Every picture should be left out, but the lines below must be repeated exactly.
:::
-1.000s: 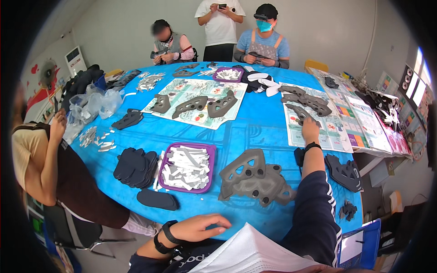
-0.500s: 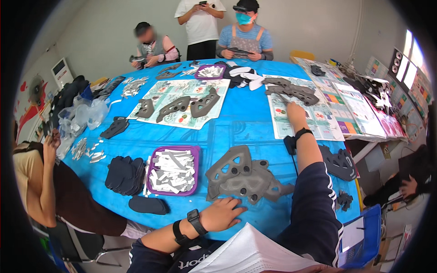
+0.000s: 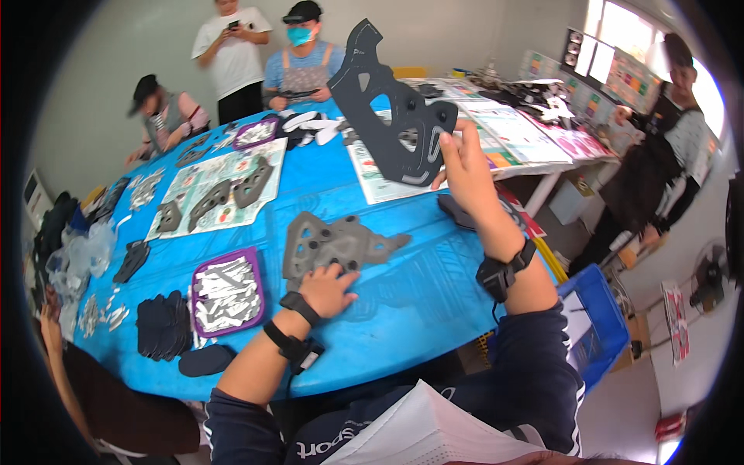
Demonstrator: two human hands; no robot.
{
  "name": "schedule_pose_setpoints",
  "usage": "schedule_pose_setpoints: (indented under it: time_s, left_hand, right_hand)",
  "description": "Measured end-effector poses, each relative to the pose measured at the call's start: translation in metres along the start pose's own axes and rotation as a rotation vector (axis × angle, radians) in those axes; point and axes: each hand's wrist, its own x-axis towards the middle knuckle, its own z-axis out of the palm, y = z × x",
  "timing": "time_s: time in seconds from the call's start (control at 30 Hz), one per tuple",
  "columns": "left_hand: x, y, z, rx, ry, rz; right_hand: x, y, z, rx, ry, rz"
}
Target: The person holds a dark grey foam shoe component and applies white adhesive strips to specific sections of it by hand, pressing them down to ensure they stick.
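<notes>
My right hand (image 3: 468, 172) pinches a dark grey shoe upper piece (image 3: 386, 147) by its lower right edge, thumb on the near face. Raised above the table, this flat curved piece has cut-out openings and round dark spots. My left hand (image 3: 325, 293) lies with fingers spread at the near edge of several overlapping grey shoe upper pieces (image 3: 341, 246) and holds nothing. Left of that hand, a purple tray (image 3: 262, 298) contains white and grey strips. Beside the tray are a stack of dark pads (image 3: 161, 325) and a single dark oval pad (image 3: 206, 360).
More grey pieces lie on a printed sheet (image 3: 174, 190) at the far left. Dark pieces (image 3: 457, 211) sit near the table's right edge, above a blue crate (image 3: 612, 325). Several people are around the table; one person (image 3: 659, 147) stands at the right.
My right hand has come back from the sheet at the far right and now holds up a dark shoe upper piece. My left hand stays by the grey pieces. The view has swung right.
</notes>
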Motion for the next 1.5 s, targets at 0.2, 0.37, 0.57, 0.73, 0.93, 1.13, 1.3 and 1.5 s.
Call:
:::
RESPONSE BOX:
-1.000s: 
-0.500s: 
+0.000s: 
Demonstrator: two human hands; no robot.
{
  "name": "schedule_pose_setpoints",
  "usage": "schedule_pose_setpoints: (indented under it: time_s, left_hand, right_hand)",
  "description": "Measured end-effector poses, each relative to the pose measured at the call's start: translation in metres along the start pose's own axes and rotation as a rotation vector (axis × angle, radians) in those axes; point and axes: each hand's wrist, its own x-axis towards the middle knuckle, its own z-axis out of the palm, y = z × x",
  "timing": "time_s: time in seconds from the call's start (control at 30 Hz), one per tuple",
  "columns": "left_hand: x, y, z, rx, ry, rz; right_hand: x, y, z, rx, ry, rz"
}
Target: The person holds a dark grey foam shoe component and applies white adhesive strips to specific sections of it by hand, pressing them down to ensure they stick.
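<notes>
My right hand (image 3: 468, 172) pinches a dark grey shoe upper piece (image 3: 386, 147) by its lower right edge, thumb on the near face. Raised above the table, this flat curved piece has cut-out openings and round dark spots. My left hand (image 3: 325, 293) lies with fingers spread at the near edge of several overlapping grey shoe upper pieces (image 3: 341, 246) and holds nothing. Left of that hand, a purple tray (image 3: 262, 298) contains white and grey strips. Beside the tray are a stack of dark pads (image 3: 161, 325) and a single dark oval pad (image 3: 206, 360).
More grey pieces lie on a printed sheet (image 3: 174, 190) at the far left. Dark pieces (image 3: 457, 211) sit near the table's right edge, above a blue crate (image 3: 612, 325). Several people are around the table; one person (image 3: 659, 147) stands at the right.
My right hand has come back from the sheet at the far right and now holds up a dark shoe upper piece. My left hand stays by the grey pieces. The view has swung right.
</notes>
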Motion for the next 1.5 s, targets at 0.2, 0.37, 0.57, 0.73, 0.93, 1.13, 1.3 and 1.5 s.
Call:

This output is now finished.